◆ YOUR ASSIGNMENT ◆
Exact copy, no pictures: set down every entry below as written.
====== MATERIAL SUPPLIED ======
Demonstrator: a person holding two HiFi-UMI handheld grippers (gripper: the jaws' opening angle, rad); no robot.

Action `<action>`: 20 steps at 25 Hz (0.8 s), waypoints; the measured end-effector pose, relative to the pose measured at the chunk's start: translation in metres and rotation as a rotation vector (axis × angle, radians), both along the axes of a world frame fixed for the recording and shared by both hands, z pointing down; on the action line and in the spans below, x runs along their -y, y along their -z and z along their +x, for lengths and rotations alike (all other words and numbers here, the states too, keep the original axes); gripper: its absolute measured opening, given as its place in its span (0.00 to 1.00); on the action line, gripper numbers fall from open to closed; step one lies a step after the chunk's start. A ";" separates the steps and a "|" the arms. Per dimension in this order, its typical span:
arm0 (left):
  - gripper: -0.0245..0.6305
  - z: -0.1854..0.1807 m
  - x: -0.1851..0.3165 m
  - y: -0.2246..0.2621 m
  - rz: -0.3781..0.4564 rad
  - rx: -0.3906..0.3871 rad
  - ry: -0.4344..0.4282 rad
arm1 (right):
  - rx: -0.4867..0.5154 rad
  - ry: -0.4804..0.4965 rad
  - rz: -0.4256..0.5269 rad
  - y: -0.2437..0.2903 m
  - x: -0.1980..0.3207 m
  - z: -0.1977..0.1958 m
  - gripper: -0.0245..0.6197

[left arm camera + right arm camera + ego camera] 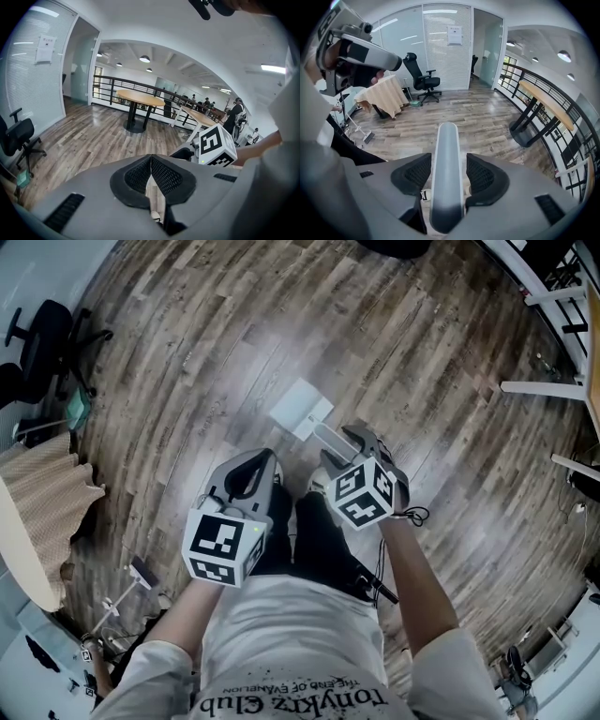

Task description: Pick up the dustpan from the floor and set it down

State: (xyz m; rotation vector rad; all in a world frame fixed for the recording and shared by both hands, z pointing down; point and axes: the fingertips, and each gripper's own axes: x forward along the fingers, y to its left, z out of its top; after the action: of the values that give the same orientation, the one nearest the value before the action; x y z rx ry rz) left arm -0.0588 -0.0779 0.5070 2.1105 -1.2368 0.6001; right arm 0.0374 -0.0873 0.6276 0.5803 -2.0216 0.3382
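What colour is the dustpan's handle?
The dustpan handle is light grey; it shows best in the right gripper view.

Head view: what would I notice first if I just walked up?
Two black-and-white cubes stand out mid-picture, one on the left claw and one on the right claw. The right claw is open around the grey handle of the white dustpan on the wooden floor. The left claw is shut and empty.

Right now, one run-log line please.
left gripper: shut, empty | right gripper: open, dustpan handle between jaws, ungripped | dustpan: on floor
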 end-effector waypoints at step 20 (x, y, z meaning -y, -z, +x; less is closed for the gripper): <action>0.07 -0.015 -0.007 -0.012 -0.056 -0.038 0.048 | -0.092 0.103 0.048 -0.020 0.002 -0.010 0.13</action>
State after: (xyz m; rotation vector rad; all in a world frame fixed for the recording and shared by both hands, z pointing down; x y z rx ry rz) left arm -0.0737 -0.0705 0.5190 2.0316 -1.2318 0.5649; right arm 0.0278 -0.0889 0.6479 0.5097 -1.9672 0.1978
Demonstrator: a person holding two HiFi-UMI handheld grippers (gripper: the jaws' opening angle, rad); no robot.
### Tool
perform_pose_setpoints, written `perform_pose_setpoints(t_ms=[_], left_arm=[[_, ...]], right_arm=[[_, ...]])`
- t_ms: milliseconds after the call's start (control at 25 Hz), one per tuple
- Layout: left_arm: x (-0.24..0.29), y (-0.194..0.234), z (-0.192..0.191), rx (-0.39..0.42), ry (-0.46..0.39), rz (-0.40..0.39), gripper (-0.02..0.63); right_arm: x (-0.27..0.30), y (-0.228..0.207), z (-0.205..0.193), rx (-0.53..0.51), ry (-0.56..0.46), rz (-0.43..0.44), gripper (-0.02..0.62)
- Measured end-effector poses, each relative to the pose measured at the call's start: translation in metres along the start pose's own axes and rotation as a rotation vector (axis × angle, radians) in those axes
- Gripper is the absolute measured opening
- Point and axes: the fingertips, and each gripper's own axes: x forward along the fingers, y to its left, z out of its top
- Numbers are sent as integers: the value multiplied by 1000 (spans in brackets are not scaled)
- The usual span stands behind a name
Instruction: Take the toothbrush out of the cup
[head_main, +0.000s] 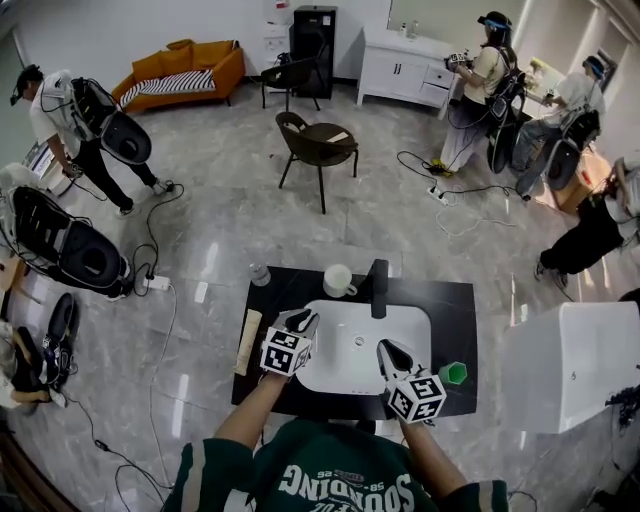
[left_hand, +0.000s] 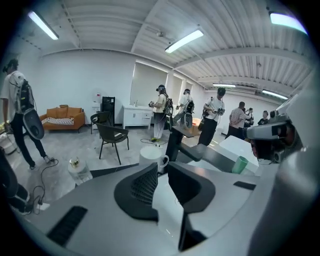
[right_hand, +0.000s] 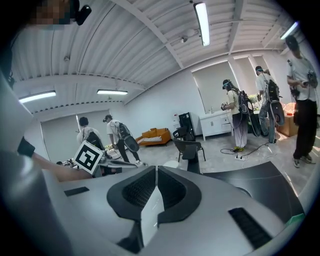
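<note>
A white mug (head_main: 338, 281) stands on the black counter (head_main: 455, 310) behind the white sink (head_main: 352, 372), left of the black faucet (head_main: 378, 287). A small green cup (head_main: 453, 373) stands at the sink's right. No toothbrush shows in any view. My left gripper (head_main: 303, 318) hovers over the sink's left rim, its jaws a narrow gap apart with nothing between them. In the left gripper view it (left_hand: 162, 167) points toward the mug (left_hand: 152, 155) and faucet (left_hand: 175, 142). My right gripper (head_main: 385, 347) hangs over the sink's right part, shut and empty (right_hand: 156, 170).
A small bottle (head_main: 259, 274) stands at the counter's back left corner and a beige oblong thing (head_main: 247, 341) lies along its left edge. A white cabinet (head_main: 570, 365) stands to the right. A dark chair (head_main: 318, 148), cables and several people are beyond on the floor.
</note>
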Motion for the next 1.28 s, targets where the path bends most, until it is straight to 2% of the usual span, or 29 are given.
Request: perform_pose_setpoints(t_ms=[400, 640, 800, 1280], left_arm=[[-3, -62, 42, 134, -76, -89, 17], [-14, -89, 63, 147, -127, -137, 17], [-22, -97, 73, 125, -167, -153, 17], [-25, -101, 67, 118, -176, -181, 17]], right_arm=[[-22, -22, 6, -52, -38, -63, 44], [-31, -32, 9, -58, -50, -89, 44], [-34, -36, 15, -60, -67, -110, 44], [-32, -39, 16, -51, -72, -140, 44]])
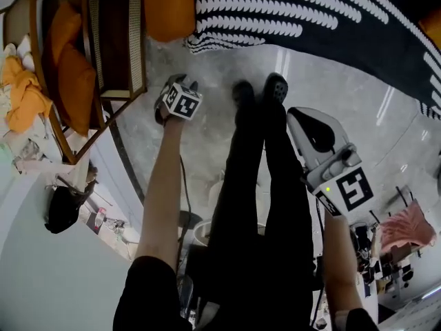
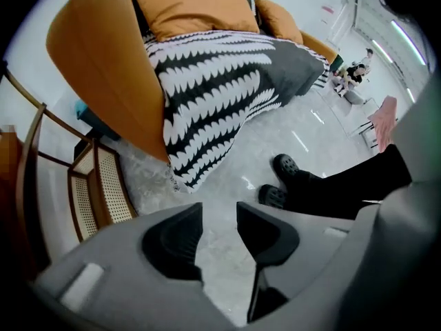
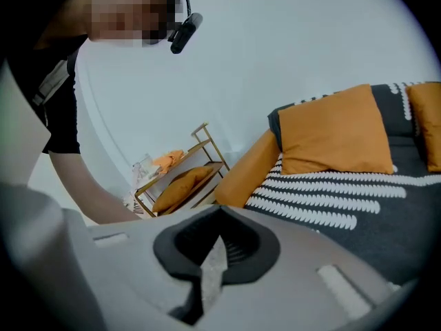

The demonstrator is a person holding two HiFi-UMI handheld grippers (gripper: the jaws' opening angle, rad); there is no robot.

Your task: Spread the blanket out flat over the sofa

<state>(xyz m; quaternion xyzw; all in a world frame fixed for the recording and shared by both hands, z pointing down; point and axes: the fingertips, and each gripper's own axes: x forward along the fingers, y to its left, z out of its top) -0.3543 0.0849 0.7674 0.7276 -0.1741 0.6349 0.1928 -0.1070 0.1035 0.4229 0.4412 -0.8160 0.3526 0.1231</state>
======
◆ RESPONSE BOX ◆
Demonstrator: a person holding two HiFi-UMI handheld grippers (gripper: the jaws' opening angle, rad); no robot.

Action `<action>`: 20 steps at 25 Hz (0.8 s), waypoints; the measured end-effector pose, relative to the pose measured at the chunk's start: translation in metres and rotation as a rotation vector (axis × angle, radians), both along the axes of a world frame fixed for the recording and shared by both hands, z pointing down; on the action line and in the spans below, x runs along their -y, y along their -z and z along their +x, for lengths and rotations alike (all other words and numbers here, the states too, keep the original axes); gripper: its absolute measured opening, given as its place in its span (0.00 to 1.00); on the action line, gripper numbers fall from open to closed; step one lies a step after the chunk's start. A ";" separates the steps and a "|" the arms. Per dimension in this order, its typical span:
arm0 (left):
  - gripper: -0.0245..0.6305
  - z: -0.1854..0.1807 m
  - x: -0.1851..0.3165 m
  - y: -0.2246..0.2621 m
  - rz: -0.3781..0.4564 rad
  - rx: -0.3906..0.3871 rad
  - ry: -0.4344..0.4282 rad
arm1 (right):
  - rx: -0.4867..0.5154 rad
  - ry: -0.4804..0.4965 rad
  - rz: -0.4256..0.5269 rad
  - y: -0.2437..0.2903 m
  - x: -0.1980..0.3207 m
  - z: -0.1977..0.1958 m
  - gripper: -0.0245..0.6197

[left arm camera + right arm camera + ego camera] 

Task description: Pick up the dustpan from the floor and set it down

State: (xyz m; rotation vector rad; all in a world frame fixed for the recording and shared by both hands, z pointing down; point and axes: the fingertips, and each gripper's own axes: x forward along the fingers, y to its left, z out of its top; after the action: of the values that give the same orientation, the one nearest the value before the action; x y z rx ry rz) left arm -0.0588 -0.0779 0.5070 2.1105 -1.2368 0.6001; right arm 0.0374 -0.0873 0.6276 0.5803 -2.0216 0.3382
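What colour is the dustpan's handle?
The dustpan handle is light grey; it shows best in the right gripper view.

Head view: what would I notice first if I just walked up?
Two black-and-white cubes stand out mid-picture, one on the left claw and one on the right claw. The right claw is open around the grey handle of the white dustpan on the wooden floor. The left claw is shut and empty.

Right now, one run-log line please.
left gripper: shut, empty | right gripper: open, dustpan handle between jaws, ungripped | dustpan: on floor
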 end-effector waypoints at step 20 (x, y, z meaning -y, -z, +x; less is closed for the gripper): <action>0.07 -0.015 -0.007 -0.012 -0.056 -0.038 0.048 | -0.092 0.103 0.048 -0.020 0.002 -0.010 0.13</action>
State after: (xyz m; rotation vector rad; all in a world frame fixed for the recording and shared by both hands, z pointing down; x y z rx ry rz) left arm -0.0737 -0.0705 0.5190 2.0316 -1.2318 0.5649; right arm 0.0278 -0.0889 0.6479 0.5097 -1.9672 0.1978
Demonstrator: a person holding two HiFi-UMI handheld grippers (gripper: the jaws' opening angle, rad); no robot.
### Tool
perform_pose_setpoints, written `perform_pose_setpoints(t_ms=[_], left_arm=[[_, ...]], right_arm=[[_, ...]])`
- t_ms: milliseconds after the call's start (control at 25 Hz), one per tuple
- Layout: left_arm: x (-0.24..0.29), y (-0.194..0.234), z (-0.192..0.191), rx (-0.39..0.42), ry (-0.46..0.39), rz (-0.40..0.39), gripper (-0.02..0.63); right_arm: x (-0.27..0.30), y (-0.228..0.207), z (-0.205..0.193), rx (-0.53..0.51), ry (-0.56..0.46), rz (-0.43..0.44), gripper (-0.02..0.62)
- Measured end-effector poses, each relative to the pose measured at the call's start: translation in metres along the start pose's own axes and rotation as a rotation vector (axis × angle, radians) in those axes
- Gripper is the absolute measured opening
- Point and axes: the fingertips, and each gripper's own axes: x forward along the fingers, y to its left, z out of its top
- Numbers are sent as integers: the value multiplied by 1000 (spans in brackets are not scaled)
- The usual span stands behind a name
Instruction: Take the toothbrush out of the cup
[head_main, +0.000s] 
[left_hand, +0.000s] 
[right_hand, +0.000s] 
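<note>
A white mug (head_main: 338, 281) stands on the black counter (head_main: 455, 310) behind the white sink (head_main: 352, 372), left of the black faucet (head_main: 378, 287). A small green cup (head_main: 453, 373) stands at the sink's right. No toothbrush shows in any view. My left gripper (head_main: 303, 318) hovers over the sink's left rim, its jaws a narrow gap apart with nothing between them. In the left gripper view it (left_hand: 162, 167) points toward the mug (left_hand: 152, 155) and faucet (left_hand: 175, 142). My right gripper (head_main: 385, 347) hangs over the sink's right part, shut and empty (right_hand: 156, 170).
A small bottle (head_main: 259, 274) stands at the counter's back left corner and a beige oblong thing (head_main: 247, 341) lies along its left edge. A white cabinet (head_main: 570, 365) stands to the right. A dark chair (head_main: 318, 148), cables and several people are beyond on the floor.
</note>
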Motion for the next 1.28 s, targets where the path bends most, until it is straight to 2% of the usual span, or 29 are given.
Request: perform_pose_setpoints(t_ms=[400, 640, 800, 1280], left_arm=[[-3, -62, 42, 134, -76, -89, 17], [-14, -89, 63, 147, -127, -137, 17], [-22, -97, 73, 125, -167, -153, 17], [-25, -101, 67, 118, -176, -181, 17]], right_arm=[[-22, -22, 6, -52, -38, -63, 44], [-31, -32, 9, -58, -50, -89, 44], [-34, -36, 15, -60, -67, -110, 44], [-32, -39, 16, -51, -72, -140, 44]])

The demonstrator is a person holding two HiFi-UMI handheld grippers (gripper: the jaws' opening angle, rad); there is no robot.

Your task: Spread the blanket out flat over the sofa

<state>(xyz m; quaternion xyzw; all in a world frame fixed for the recording and shared by both hands, z pointing down; point and axes: the fingertips, and each gripper's own axes: x forward along the fingers, y to its left, z out of its top) -0.3543 0.0849 0.7674 0.7276 -0.1741 0.6349 0.1928 -0.1070 0.1035 0.4229 0.4412 -0.8160 0.3526 0.1231</state>

The output requires nothing else.